BAB 1

65 2 2
                                    

Alanis meletakkan nampan makan siang yang sejak tadi dibawanya berputar ke sana-kemari. Ia akhirnya berhasil mendapatkan tempat kosong setelah sepuluh menit mencari. Tas punggunya terasa sangat berat hari ini. Ia melepas dan meletakkannya di samping. Tangan kanannya bergerak mengambil botol air mineral dan segera meneguk setengah isinya.

“HEI!” seseorang berteriak sangat dekat dengan telinganya, membuat gadis itu memejamkan mata rapat.

“Makan siang disini juga?”

Alanis mengenali suaranya. Hanya suara itu yang di dengarnya berulang kali tiga hari belakangan. Ia kembali aman mengucapkan kalimat sisanya di ruangan ini.

Kenzie menatap Alanis penasaran. Dengan bola mata yang bulat dan hitam di balik kacamata tebal berbingkai hitam. Ia memancarkan pandangan polos yang membuat orang tidak tega berbuat jahat. Atau mungkin sebaliknya. Kenzie masih menunggu penyelesaian kalimat Alanis.

“…mmm, kau tahu? Menghilang?,” pungkas Alanis akhirnya.

Baru setelah itu Kenzie mengangguk mengerti. Ia mengalikan tatapannya dan duduk di samping Alanis setelah gadis itu memindahkan tasnya.

“Mereka belum berhenti? Ini sudah hari ketigamu di kampus ini.”

“Aku tahu.” Alanis tidak mempunyai kekuatan untuk berdebat. Terlebih membahas topik yang membawa mimpi buruk dalam tidurnya.

Ia mengangkat sendok dan mengambil nasi banyak-banyak, lalu memasukkanya kedalam mulut. Lauk yang tersisa di kantin itu, yang sekarang ada dipiringnya, hanyalah sayur dengan banyak sekali cabai dan tahu dengan kuah laksa. Alanis menatap sedih pada makananya dan mulai mengunyah pelan.

“Kau tahu,” Kenzie berbicara dengan mulut terisi penuh.
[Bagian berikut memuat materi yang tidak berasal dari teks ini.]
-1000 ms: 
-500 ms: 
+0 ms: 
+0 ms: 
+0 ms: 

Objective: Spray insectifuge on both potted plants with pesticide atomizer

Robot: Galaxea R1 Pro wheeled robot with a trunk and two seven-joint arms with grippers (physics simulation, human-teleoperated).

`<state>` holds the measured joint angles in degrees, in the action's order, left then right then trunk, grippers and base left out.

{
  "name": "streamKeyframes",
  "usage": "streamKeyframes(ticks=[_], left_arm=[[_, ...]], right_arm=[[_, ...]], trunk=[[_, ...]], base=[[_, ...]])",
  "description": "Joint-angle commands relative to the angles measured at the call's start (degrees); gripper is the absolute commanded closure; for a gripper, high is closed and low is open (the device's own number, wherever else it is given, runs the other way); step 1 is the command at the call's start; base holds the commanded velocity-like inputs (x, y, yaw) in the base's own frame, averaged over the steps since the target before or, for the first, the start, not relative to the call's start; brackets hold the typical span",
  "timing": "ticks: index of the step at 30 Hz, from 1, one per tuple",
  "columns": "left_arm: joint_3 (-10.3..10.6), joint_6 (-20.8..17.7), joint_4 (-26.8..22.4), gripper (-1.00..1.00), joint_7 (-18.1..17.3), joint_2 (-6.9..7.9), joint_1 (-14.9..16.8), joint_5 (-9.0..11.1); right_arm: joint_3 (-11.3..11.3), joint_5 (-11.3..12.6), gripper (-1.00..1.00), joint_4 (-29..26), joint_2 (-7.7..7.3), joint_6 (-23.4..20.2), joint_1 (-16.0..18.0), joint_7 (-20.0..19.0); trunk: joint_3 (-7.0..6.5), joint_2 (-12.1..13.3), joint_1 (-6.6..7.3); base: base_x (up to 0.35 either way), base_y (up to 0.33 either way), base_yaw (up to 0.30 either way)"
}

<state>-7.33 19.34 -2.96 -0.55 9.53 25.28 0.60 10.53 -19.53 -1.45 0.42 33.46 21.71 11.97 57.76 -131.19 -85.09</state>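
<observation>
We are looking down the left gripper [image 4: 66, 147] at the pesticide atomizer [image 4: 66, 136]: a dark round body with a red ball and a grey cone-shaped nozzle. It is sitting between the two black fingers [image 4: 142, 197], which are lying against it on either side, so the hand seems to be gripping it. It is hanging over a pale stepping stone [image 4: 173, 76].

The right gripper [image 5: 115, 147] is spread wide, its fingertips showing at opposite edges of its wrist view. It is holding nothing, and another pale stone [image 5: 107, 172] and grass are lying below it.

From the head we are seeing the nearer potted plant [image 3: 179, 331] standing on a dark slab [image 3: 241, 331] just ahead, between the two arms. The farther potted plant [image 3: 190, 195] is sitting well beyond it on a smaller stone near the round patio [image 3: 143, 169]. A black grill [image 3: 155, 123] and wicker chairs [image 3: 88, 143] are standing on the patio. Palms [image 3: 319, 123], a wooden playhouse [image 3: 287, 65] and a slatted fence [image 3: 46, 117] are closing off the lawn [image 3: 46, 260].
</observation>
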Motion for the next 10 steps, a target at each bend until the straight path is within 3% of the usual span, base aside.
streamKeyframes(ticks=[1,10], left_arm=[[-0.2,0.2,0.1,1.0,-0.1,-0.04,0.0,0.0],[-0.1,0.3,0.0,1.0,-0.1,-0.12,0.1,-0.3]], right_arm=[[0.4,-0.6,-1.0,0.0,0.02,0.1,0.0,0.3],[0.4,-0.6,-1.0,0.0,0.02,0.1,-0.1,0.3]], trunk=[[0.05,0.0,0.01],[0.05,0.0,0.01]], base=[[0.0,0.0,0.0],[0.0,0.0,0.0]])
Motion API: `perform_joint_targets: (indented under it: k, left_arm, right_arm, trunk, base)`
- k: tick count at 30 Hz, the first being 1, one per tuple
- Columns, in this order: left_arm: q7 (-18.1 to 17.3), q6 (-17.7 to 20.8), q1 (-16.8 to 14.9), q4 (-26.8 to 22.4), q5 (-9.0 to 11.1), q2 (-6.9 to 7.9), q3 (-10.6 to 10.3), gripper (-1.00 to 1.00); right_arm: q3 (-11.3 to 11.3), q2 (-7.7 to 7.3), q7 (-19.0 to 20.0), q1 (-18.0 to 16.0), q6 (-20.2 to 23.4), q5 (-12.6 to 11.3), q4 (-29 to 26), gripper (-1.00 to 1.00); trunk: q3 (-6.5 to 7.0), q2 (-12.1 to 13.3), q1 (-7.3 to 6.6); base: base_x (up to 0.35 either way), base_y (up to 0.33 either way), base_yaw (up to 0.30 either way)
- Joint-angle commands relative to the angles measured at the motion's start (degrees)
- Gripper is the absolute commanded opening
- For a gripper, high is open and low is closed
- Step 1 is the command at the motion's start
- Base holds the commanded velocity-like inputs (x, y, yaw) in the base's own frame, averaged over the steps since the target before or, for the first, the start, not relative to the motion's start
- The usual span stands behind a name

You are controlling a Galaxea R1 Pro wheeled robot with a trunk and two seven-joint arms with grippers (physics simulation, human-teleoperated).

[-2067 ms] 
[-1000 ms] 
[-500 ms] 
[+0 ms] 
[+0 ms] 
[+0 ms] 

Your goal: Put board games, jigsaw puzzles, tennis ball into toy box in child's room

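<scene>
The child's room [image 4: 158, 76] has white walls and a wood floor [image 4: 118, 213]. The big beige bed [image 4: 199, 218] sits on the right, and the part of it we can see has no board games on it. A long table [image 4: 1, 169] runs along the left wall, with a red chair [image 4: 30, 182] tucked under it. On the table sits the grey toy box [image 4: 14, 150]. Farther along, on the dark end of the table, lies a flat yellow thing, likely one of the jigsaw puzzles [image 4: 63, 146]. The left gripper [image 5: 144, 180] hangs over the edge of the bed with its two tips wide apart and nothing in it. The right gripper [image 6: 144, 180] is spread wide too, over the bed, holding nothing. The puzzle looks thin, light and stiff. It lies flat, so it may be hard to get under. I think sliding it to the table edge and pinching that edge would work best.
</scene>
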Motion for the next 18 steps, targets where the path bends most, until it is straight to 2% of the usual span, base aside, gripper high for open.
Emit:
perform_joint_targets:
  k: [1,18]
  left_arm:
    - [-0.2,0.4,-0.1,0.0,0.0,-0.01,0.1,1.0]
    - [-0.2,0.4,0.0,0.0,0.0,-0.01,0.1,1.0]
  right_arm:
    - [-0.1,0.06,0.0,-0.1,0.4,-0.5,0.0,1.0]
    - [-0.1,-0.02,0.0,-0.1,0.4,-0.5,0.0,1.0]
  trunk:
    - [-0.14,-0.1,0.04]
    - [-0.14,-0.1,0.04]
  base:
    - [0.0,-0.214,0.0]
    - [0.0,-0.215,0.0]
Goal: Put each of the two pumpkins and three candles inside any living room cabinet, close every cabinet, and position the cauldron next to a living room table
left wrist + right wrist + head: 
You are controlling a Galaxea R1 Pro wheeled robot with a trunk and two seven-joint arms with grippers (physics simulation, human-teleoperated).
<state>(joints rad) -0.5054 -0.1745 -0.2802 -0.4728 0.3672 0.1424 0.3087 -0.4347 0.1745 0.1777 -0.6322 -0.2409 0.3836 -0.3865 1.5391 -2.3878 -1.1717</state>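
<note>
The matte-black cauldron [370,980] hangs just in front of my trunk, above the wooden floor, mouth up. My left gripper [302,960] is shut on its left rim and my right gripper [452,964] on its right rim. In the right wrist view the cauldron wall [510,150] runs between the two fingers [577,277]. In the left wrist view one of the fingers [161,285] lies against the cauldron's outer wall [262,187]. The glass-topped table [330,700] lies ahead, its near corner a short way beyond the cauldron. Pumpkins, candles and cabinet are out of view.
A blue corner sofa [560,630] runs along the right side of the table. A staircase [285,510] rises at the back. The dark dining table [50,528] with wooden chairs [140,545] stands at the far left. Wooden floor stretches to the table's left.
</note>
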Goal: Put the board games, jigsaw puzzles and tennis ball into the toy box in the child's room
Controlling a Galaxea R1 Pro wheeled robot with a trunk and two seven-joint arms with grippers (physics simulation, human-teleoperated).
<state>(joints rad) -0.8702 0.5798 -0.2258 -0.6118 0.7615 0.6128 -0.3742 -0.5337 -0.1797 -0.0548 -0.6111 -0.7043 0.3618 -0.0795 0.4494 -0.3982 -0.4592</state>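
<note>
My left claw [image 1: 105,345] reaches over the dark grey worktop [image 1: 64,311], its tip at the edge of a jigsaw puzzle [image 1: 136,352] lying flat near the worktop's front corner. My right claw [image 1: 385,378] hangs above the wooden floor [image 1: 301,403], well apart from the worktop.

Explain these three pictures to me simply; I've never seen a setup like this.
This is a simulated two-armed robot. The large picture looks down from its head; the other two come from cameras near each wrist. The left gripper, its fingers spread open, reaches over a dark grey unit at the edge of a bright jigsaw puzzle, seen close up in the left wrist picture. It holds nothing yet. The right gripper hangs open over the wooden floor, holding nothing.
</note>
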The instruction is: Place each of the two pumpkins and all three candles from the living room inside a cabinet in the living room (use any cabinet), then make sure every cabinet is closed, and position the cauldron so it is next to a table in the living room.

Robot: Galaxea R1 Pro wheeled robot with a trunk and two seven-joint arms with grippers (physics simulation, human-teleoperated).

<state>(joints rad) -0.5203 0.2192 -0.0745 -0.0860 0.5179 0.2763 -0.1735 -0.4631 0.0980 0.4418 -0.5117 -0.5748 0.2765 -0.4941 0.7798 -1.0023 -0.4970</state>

“Kita harus mecari jalan meyelamatkanmu.” Alanis mendengarnya. Tapi lagi-lagi tidak tertarik

“Ide bagus. Bagaimana?” jawabnya dengan nada datar.

“Menemui Darrel Adelard.”

Begitu tiga kata itu meluncur dari mulut Kenzie, semua cabai yang telah susah payah di telannya serasa meluncur naik kembali ke kerongkongannya. Membuatnya tersedak seperti hampir mati. Alanis terbatuk sangat keras dan menyakitkan. Beberapa anak yag semeja dengannya langsung berdiri dan mengakhiri makan siang mereka.

“Hei, tenang! Ada apa?” Kenzie panik.

Alanis menghabiskan air di botolnya dan rasa pedas itu masih saja menyiksa. Ia terpaksa mengambil botol Kenzie dan menenguknya hingga hampir kosong.

“Apa katamu barusan?” tanyanya menghapus air mata.

“Apa? Yang mana?”

“Menemui….” Alanis tidak percaya akan mengucapkan nama itu. Di sini, di hadapan sekian banyak orang.

“-menemui… siapa?" Ternyata ia memang tidak sanggup mengucapkannya.

“Darrel Adelard.” Kenzie mengangkat bahunya, seakan tidak mungkin ada orang lain dalam pembicaraan mereka.

“Cowok ganteng yang kemarin tiba-tiba memelukmu. Kau tidak mungkin melupakannya, kan?” jawab Kenzie seraya tertawa ringan di akhir kalimatnya dan kembali makan.
Ia bahkan tidak tahu dosa besar apa yang baru saja di lakukannya dengan mengucapkan kata itu.

“Kita sebaiknya pergi dari sini sebelum kau jadi sasaran selanjutnya.” Putus Alanis seraya menyeret teman satu-satunya itu keluar kantin.

“Jangan sembarangan menyebut namanya. Akibatnya fatal.”

Alanis berbicara dengan suara menyerupai teriakan tertahan. Ia membesarkan matanya, menekankan bahwa ia serius. Kenzie berlebihan menutup mulutnya dengan telapak tangan.